Instructions to follow:
Please give the listing again in its entirety, exactly as written.

Available data:

•••

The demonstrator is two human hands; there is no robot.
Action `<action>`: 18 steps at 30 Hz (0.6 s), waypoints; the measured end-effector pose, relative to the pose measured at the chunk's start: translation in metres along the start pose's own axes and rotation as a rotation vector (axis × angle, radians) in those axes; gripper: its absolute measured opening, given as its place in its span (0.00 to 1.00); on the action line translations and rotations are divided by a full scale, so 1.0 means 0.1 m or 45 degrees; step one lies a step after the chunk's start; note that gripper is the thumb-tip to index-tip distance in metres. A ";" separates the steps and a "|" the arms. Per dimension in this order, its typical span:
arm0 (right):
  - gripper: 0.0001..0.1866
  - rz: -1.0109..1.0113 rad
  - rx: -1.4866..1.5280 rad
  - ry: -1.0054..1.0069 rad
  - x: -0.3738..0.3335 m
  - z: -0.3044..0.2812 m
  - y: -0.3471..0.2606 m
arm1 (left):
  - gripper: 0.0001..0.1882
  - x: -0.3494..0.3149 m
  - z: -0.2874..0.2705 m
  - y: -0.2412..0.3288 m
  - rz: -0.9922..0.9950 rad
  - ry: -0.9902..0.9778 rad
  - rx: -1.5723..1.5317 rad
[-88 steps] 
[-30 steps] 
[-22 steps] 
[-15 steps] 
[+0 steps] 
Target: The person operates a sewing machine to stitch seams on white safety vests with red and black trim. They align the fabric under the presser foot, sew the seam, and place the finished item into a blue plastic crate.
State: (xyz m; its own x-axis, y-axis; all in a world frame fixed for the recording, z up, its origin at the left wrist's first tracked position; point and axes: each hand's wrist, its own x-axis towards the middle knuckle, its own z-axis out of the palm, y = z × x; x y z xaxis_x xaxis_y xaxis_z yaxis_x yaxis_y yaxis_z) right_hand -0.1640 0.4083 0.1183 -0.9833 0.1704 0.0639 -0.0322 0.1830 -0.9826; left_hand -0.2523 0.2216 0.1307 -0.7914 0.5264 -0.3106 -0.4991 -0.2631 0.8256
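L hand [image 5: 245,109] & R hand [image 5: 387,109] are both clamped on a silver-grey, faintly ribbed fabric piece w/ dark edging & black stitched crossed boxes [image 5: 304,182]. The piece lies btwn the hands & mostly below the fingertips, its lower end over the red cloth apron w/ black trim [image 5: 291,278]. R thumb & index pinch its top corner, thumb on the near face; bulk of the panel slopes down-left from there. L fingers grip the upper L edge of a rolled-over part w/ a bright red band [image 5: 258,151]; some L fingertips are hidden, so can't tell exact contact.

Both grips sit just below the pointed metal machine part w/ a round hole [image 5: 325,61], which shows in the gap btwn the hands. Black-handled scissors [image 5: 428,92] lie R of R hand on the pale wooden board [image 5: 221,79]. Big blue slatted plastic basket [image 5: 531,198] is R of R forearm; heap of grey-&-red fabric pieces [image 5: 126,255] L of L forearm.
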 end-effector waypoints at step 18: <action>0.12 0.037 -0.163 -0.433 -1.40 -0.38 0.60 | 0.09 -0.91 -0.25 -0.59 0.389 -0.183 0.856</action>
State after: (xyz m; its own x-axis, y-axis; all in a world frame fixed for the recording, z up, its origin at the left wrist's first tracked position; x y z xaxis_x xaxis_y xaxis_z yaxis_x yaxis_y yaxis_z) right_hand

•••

Answer below:
The demonstrator is two human hands; there is no robot.
Action `<action>`: 18 steps at 30 Hz (0.6 s), waypoints; the measured end-effector pose, relative to the pose measured at the chunk's start: translation in metres along the start pose's own axes and rotation as a rotation vector (axis × angle, radians) in those axes; gripper: its absolute measured opening, given as its place in its span (0.00 to 1.00); on the action line translations and rotations are divided by a full scale, so 1.0 means 0.1 m or 45 degrees; step one lies a step after the chunk's start; note that gripper is the thumb-tip to index-tip distance in metres. A ";" separates the steps and a "|" the arms. Per dimension in this order, its typical span:
arm0 (right):
  - gripper: 0.0001..0.1866
  - rz: -1.0109..1.0113 rad
  - rx: -1.4866..1.5280 rad
  - ry: -1.0054..1.0069 rad
  - x: -0.3738..0.3335 m
  - z: -0.3044..0.2812 m
  - y: -0.3471..0.2606 m
arm1 (left):
  - gripper: 0.0001..0.1882
  - x: -0.3494..0.3149 m
  - z: -0.2874..0.2705 m
  - y: -0.2412..0.3288 m
  - rz: -0.9922..0.9950 rad
  - ry: -0.9902..0.9778 rad
  - rx: -1.5723..1.5317 rad
[-88 steps] 
[-30 steps] 
[-22 steps] 
[-15 steps] 
[+0 steps] 
Target: The person operates a sewing machine to stitch seams on white safety vests with red and black trim. They align the fabric under the presser foot, sew the seam, and place the finished item into a blue plastic crate.
State: (xyz m; its own x-axis, y-axis; all in a world frame fixed for the recording, z up, its origin at the left wrist's first tracked position; point and axes: each hand's wrist, its own x-axis towards the middle knuckle, its own z-axis out of the palm, y = z × x; x y z xaxis_x xaxis_y xaxis_z yaxis_x yaxis_y yaxis_z) right_hand -0.1640 0.4083 0.1183 -0.9833 0.1704 0.0639 -0.0322 0.1830 -0.9826; left_hand -0.2523 0.2216 0.1307 -0.7914 0.5264 -0.3106 -0.4991 -0.2631 0.8256
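L hand [image 5: 245,109] & R hand [image 5: 387,109] are both clamped on a silver-grey, faintly ribbed fabric piece w/ dark edging & black stitched crossed boxes [image 5: 304,182]. The piece lies btwn the hands & mostly below the fingertips, its lower end over the red cloth apron w/ black trim [image 5: 291,278]. R thumb & index pinch its top corner, thumb on the near face; bulk of the panel slopes down-left from there. L fingers grip the upper L edge of a rolled-over part w/ a bright red band [image 5: 258,151]; some L fingertips are hidden, so can't tell exact contact.

Both grips sit just below the pointed metal machine part w/ a round hole [image 5: 325,61], which shows in the gap btwn the hands. Black-handled scissors [image 5: 428,92] lie R of R hand on the pale wooden board [image 5: 221,79]. Big blue slatted plastic basket [image 5: 531,198] is R of R forearm; heap of grey-&-red fabric pieces [image 5: 126,255] L of L forearm.
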 end-effector waypoints at step 18: <action>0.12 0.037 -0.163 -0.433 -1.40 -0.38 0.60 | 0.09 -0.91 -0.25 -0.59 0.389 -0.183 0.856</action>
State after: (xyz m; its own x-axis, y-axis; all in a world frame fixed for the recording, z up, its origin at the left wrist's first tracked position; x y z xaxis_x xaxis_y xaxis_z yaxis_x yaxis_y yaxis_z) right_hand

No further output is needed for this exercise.